== Segment start ==
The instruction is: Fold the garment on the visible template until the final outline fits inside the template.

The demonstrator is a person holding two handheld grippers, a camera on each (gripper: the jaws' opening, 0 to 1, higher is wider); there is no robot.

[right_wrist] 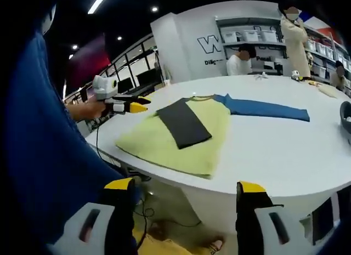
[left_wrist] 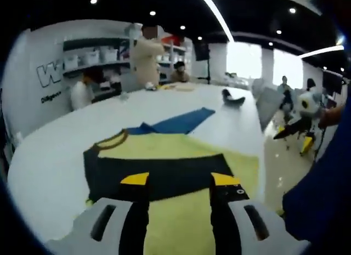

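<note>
The yellow garment [right_wrist: 164, 140] looks light and limp, draping off the surface [right_wrist: 274, 151]; hems seem the best hold. Both grippers' jaws stand released, holding nothing.

A large white table [right_wrist: 285, 151] with a rounded edge stands in a dark-ceilinged room lit by round spots and long light strips [left_wrist: 215, 13]. Behind it a white wall [right_wrist: 186, 35] bears big lettering beside shelves [left_wrist: 96, 60] of white boxes. Bright windows [left_wrist: 244, 58] show on the far side. The floor [left_wrist: 277, 173] is pale and glossy.
</note>
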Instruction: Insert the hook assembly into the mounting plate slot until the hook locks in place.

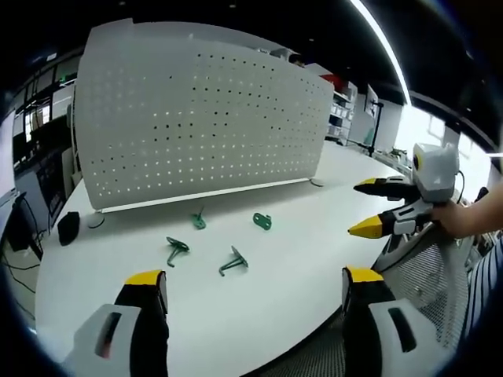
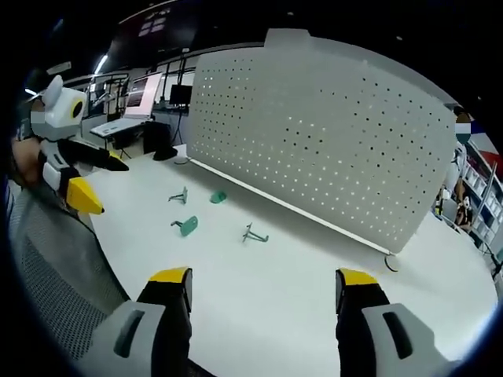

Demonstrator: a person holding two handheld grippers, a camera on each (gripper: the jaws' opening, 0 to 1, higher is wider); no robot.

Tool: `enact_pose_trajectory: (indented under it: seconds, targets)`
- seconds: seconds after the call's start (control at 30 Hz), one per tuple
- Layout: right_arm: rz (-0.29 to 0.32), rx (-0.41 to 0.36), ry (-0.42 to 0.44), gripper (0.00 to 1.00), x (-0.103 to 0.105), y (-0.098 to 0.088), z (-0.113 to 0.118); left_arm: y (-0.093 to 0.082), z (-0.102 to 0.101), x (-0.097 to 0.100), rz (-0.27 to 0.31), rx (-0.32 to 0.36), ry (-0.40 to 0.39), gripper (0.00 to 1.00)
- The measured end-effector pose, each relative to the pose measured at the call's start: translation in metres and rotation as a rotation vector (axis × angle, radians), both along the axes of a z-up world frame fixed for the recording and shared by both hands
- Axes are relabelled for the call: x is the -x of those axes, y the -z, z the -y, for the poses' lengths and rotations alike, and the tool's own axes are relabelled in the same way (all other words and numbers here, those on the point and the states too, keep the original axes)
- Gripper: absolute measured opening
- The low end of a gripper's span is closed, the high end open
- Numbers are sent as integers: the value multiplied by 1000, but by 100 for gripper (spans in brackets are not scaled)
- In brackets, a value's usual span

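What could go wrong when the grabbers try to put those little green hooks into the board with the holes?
The four green hooks are small and lie flat on the white table, so open jaws could push one sliding instead of pinching it. The pegboard stands upright on its edge; a firm push might shift or tip it. The right gripper and left gripper could bump near the hooks.

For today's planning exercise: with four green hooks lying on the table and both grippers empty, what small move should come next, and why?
Probably lower the left gripper, fingers open, toward the nearest green hook; it lies loose on the table, short of the pegboard.
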State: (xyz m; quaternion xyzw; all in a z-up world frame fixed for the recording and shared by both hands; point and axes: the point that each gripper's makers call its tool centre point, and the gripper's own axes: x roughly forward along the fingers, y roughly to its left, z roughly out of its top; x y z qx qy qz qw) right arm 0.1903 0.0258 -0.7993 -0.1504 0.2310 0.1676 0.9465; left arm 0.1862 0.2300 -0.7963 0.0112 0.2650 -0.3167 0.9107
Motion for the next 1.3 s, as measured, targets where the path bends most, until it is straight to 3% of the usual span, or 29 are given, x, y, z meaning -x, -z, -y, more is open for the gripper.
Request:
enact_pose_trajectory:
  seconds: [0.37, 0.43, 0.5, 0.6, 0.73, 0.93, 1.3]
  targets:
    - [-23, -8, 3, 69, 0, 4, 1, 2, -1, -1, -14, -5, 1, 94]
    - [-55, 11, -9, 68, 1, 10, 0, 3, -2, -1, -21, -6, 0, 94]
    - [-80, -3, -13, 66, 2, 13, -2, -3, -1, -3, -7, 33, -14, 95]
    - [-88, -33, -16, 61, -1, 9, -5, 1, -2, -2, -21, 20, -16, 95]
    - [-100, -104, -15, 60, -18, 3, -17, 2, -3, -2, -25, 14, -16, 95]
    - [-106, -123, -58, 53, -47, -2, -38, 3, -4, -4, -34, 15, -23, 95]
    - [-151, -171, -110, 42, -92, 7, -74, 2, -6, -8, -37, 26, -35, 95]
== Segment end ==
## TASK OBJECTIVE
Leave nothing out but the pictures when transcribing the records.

## EXERCISE RESPONSE
The instruction is: Fold the garment on the visible template until the final outline fits inside the template.

The demonstrator is a person holding two handheld grippers, a camera on each (gripper: the jaws' opening, 0 to 1, higher is wider); there is no robot.

[right_wrist] 
[left_wrist] 

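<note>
The yellow garment [right_wrist: 164, 140] looks light and limp, draping off the surface [right_wrist: 274, 151]; hems seem the best hold. Both grippers' jaws stand released, holding nothing.

A large white table [right_wrist: 285, 151] with a rounded edge stands in a dark-ceilinged room lit by round spots and long light strips [left_wrist: 215, 13]. Behind it a white wall [right_wrist: 186, 35] bears big lettering beside shelves [left_wrist: 96, 60] of white boxes. Bright windows [left_wrist: 244, 58] show on the far side. The floor [left_wrist: 277, 173] is pale and glossy.
</note>
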Instruction: Insert the hook assembly into the mounting plate slot until the hook locks in place.


Demonstrator: a person holding two handheld grippers, a camera on each (gripper: the jaws' opening, 0 to 1, higher is wider); no robot.

Tool: `enact_pose_trajectory: (indented under it: seconds, targets)`
- seconds: seconds after the call's start (control at 30 Hz), one per tuple
- Layout: right_arm: rz (-0.29 to 0.32), rx (-0.41 to 0.36), ry (-0.42 to 0.44), gripper (0.00 to 1.00), x (-0.103 to 0.105), y (-0.098 to 0.088), z (-0.113 to 0.118); left_arm: y (-0.093 to 0.082), z (-0.102 to 0.101), x (-0.097 to 0.100), rz (-0.27 to 0.31), rx (-0.32 to 0.36), ry (-0.40 to 0.39), gripper (0.00 to 1.00)
- The measured end-effector pose, each relative to the pose measured at the call's start: translation in metres and rotation as a rotation vector (axis × angle, radians), both along the axes of a z-up world frame fixed for the recording and shared by both hands
- Axes are relabelled for the call: x is the -x of those axes, y the -z, z the -y, for the poses' lengths and rotations alike, and the tool's own axes are relabelled in the same way (all other words and numbers here, those on the point and the states too, keep the original axes)
- Gripper: absolute measured opening
- The low end of a gripper's span is closed, the high end open
- Numbers are sent as integers: the value multiplied by 1000, but by 100 for gripper (spans in brackets are not scaled)
- In brackets, a value's usual span

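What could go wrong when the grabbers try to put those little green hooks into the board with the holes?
The four green hooks are small and lie flat on the white table, so open jaws could push one sliding instead of pinching it. The pegboard stands upright on its edge; a firm push might shift or tip it. The right gripper and left gripper could bump near the hooks.

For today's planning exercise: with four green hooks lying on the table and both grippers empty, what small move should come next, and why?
Probably lower the left gripper, fingers open, toward the nearest green hook; it lies loose on the table, short of the pegboard.
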State: (xyz m; quaternion xyzw; all in a z-up world frame fixed for the recording and shared by both hands; point and axes: the point that each gripper's makers call its tool centre point, and the gripper's own axes: x roughly forward along the fingers, y roughly to its left, z roughly out of its top; x y z qx qy qz qw) right arm 0.1903 0.0258 -0.7993 -0.1504 0.2310 0.1676 0.9465; left arm 0.1862 0.2300 -0.7963 0.0112 0.2650 -0.3167 0.9107
Motion for the next 1.3 s, as measured, targets where the path bends most, until it is straight to 3% of the usual span, or 29 are given, x, y, z meaning -x, -z, -y, more is open for the gripper.
Request:
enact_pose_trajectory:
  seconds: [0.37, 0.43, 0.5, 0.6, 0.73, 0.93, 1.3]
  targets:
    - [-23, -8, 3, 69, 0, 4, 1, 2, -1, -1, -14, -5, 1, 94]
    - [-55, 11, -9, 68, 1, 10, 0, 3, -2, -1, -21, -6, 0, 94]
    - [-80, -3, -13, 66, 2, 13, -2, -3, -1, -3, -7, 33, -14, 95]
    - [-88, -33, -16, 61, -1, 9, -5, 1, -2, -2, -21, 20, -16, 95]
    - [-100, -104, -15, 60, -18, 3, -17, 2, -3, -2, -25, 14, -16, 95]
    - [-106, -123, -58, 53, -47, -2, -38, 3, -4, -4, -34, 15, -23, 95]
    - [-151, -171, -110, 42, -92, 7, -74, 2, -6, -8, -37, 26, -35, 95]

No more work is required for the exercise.